▶ Given material:

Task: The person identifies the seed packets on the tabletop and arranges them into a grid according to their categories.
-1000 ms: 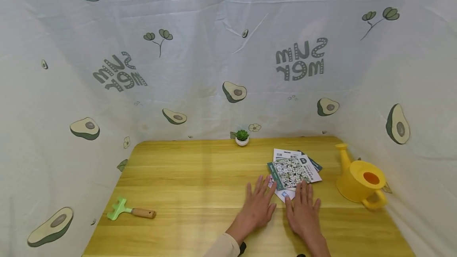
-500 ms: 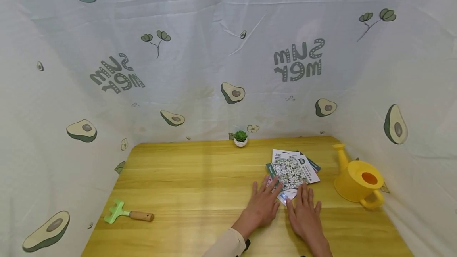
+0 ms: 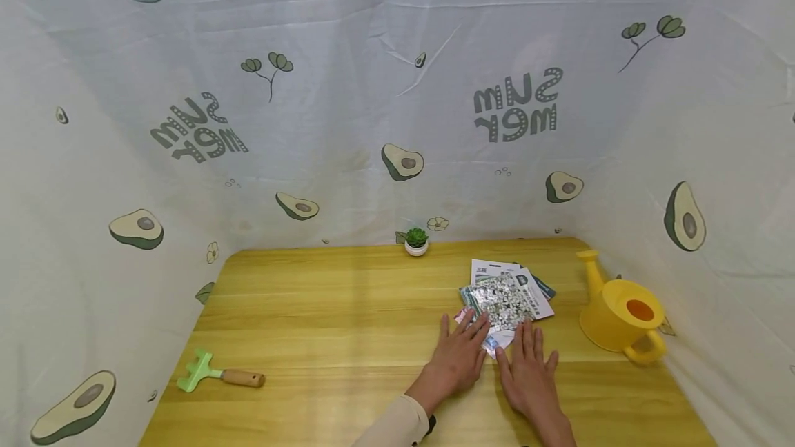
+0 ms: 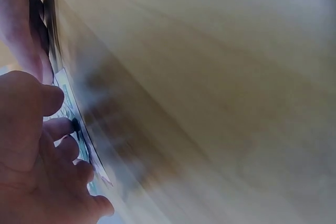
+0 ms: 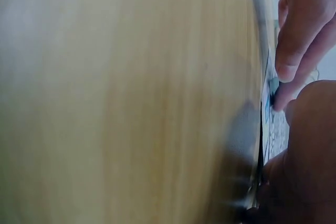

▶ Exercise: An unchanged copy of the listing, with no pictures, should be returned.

▶ Task response:
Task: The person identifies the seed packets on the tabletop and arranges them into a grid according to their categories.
-1000 ms: 
-500 ms: 
+0 ms: 
+0 ms: 
+0 ms: 

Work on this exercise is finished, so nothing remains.